* **Work request**
Note each line of the listing that contains the string "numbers", and copy it.

* **Source material**
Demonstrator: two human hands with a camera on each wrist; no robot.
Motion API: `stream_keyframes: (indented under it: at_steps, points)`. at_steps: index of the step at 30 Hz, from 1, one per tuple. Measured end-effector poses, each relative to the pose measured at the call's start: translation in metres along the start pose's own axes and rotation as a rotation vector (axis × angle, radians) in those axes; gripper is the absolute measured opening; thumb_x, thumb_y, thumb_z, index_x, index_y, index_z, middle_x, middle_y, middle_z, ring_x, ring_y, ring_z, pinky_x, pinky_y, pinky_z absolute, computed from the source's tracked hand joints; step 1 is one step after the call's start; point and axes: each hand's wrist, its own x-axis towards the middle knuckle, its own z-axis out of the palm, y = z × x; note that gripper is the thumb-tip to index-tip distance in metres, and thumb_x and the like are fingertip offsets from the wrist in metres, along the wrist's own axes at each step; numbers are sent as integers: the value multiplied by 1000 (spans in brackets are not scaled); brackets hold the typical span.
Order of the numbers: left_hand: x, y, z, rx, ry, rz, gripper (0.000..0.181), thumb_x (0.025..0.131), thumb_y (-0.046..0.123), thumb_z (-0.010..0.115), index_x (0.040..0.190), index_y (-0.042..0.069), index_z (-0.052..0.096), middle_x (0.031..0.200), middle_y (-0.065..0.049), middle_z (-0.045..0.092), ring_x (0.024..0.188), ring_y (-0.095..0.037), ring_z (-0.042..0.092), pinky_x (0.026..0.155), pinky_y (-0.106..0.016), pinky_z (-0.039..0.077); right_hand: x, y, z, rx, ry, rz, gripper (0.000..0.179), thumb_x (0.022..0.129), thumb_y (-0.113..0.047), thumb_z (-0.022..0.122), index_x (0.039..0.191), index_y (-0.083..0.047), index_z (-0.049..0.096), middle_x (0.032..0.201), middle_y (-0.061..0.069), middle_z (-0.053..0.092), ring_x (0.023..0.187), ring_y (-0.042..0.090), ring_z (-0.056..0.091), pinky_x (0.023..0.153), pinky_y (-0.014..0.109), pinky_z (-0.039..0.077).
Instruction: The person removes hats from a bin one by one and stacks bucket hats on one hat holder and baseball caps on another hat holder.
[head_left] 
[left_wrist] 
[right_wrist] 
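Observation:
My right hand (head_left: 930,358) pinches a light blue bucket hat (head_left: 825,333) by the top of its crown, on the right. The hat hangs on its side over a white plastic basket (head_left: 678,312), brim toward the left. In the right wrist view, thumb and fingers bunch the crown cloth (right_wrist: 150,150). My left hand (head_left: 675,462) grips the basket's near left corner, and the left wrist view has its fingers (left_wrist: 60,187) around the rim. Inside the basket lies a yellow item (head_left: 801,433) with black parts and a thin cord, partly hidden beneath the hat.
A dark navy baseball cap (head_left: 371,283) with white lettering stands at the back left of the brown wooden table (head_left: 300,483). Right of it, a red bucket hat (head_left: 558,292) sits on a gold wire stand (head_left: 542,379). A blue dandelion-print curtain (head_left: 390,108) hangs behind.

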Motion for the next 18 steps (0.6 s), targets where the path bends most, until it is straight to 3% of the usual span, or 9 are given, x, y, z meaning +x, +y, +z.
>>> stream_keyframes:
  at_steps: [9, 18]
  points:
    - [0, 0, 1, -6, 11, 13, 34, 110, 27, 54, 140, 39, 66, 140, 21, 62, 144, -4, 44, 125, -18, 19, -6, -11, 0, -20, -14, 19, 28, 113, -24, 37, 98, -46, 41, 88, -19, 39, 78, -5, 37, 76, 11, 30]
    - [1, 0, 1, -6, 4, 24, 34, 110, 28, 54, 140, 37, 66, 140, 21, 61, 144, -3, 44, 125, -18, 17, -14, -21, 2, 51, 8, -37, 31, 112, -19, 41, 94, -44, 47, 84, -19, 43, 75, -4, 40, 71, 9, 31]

* **Reply**
Motion API: `stream_keyframes: (indented under it: at_steps, points)`. at_steps: index of the step at 30 Hz, from 1, one per tuple. Measured end-effector poses, each relative to the pose measured at the call's start: translation in metres along the start pose's own axes and rotation as a rotation vector (axis × angle, radians) in those axes; gripper is the absolute measured opening; thumb_x, thumb_y, thumb_z, index_x, index_y, index_z, middle_x, middle_y, middle_z, ring_x, ring_y, ring_z, pinky_x, pinky_y, pinky_z absolute, computed from the source's tracked hand joints; step 1 is one step after the call's start; point and axes: each hand's wrist, its own x-axis towards the middle knuckle, its own z-axis out of the palm, y = z × x; note that gripper is the thumb-tip to index-tip distance in metres, and thumb_x and the like are fingertip offsets from the wrist in metres, along the wrist's own axes at each step; numbers are sent as integers: the value multiplied by 1000 (spans in brackets are not scaled); brackets hold the typical span.
Order of the numbers: left_hand: x, y, z, rx, ry, rz, gripper (0.000..0.181), thumb_x (0.025..0.131), thumb_y (-0.046..0.123), thumb_z (-0.010..0.115), index_x (0.040..0.190), index_y (-0.042..0.069), index_z (-0.052..0.096), middle_x (0.031..0.200), middle_y (-0.065..0.049), middle_z (-0.045..0.092), ring_x (0.024..0.188), ring_y (-0.095..0.037), ring_z (-0.042..0.092), pinky_x (0.026..0.155), pinky_y (-0.106..0.016), pinky_z (-0.039..0.077); right_hand: x, y, z, rx, ry, rz, gripper (0.000..0.179), thumb_x (0.022..0.129), thumb_y (-0.113..0.047), thumb_z (-0.022..0.122), index_x (0.039..0.191), index_y (-0.083..0.047), index_z (-0.049..0.096), middle_x (0.032..0.201), middle_y (-0.061..0.069), middle_z (-0.053..0.092), ring_x (0.023..0.187), ring_y (-0.042..0.090), ring_z (-0.056..0.091), pinky_x (0.023..0.153), pinky_y (-0.014..0.109), pinky_z (-0.039..0.077).

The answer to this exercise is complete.